### Exercise goal
Locate the lines of the listing below that hold "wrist", then copy each of them.

### Source data
--*--

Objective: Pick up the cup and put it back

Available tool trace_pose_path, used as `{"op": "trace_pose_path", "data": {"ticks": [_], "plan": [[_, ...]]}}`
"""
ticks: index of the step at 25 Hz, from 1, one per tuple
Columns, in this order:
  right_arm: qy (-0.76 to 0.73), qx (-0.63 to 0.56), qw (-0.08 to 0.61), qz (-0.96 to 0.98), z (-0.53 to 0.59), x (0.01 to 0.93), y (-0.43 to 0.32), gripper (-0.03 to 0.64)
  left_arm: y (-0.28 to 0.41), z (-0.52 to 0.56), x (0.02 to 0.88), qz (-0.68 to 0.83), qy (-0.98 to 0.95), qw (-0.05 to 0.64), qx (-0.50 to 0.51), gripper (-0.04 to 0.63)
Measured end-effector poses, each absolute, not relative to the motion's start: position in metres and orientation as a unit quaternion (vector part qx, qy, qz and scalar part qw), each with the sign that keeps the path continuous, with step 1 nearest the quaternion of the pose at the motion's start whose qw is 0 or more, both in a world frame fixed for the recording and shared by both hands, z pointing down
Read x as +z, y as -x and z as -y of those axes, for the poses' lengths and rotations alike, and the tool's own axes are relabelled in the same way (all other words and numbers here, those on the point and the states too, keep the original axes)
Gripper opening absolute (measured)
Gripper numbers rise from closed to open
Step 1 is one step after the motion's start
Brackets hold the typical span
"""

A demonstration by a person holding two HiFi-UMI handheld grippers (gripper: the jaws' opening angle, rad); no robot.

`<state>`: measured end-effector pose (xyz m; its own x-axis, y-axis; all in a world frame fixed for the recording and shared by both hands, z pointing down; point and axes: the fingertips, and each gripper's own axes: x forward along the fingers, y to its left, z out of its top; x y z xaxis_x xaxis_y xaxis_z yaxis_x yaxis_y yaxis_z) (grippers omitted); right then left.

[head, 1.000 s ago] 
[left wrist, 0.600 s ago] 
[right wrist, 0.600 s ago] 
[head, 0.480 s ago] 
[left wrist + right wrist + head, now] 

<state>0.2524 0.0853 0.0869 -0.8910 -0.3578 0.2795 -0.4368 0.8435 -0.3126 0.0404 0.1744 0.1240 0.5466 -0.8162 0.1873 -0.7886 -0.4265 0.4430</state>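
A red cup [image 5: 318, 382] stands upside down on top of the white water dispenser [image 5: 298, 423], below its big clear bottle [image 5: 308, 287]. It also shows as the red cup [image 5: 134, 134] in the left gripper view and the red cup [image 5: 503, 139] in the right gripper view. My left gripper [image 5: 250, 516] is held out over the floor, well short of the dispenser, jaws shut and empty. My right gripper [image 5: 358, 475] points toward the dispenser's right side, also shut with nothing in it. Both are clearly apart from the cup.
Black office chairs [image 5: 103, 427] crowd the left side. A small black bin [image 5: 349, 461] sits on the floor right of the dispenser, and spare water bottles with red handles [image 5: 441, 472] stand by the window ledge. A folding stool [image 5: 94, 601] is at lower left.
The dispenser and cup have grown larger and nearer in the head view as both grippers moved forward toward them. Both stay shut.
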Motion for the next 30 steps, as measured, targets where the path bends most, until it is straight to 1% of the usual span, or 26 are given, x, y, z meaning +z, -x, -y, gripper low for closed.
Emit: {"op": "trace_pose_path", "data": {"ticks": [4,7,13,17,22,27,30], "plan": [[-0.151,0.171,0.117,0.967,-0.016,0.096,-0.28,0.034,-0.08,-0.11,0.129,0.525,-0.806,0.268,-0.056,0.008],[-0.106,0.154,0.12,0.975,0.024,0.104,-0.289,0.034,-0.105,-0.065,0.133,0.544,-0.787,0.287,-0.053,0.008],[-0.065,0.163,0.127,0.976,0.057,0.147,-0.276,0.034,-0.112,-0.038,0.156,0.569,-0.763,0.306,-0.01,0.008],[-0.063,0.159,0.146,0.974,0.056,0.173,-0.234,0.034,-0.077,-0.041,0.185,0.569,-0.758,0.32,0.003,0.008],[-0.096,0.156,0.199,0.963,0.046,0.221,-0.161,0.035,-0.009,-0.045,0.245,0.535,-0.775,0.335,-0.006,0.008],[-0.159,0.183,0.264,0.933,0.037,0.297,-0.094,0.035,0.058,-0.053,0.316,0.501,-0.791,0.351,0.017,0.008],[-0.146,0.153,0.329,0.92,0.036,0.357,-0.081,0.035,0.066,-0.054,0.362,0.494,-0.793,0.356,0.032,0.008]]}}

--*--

### Output of the exercise
[left wrist, 0.600 s ago] 
[right wrist, 0.600 s ago] 
[left wrist + right wrist + head, now] 

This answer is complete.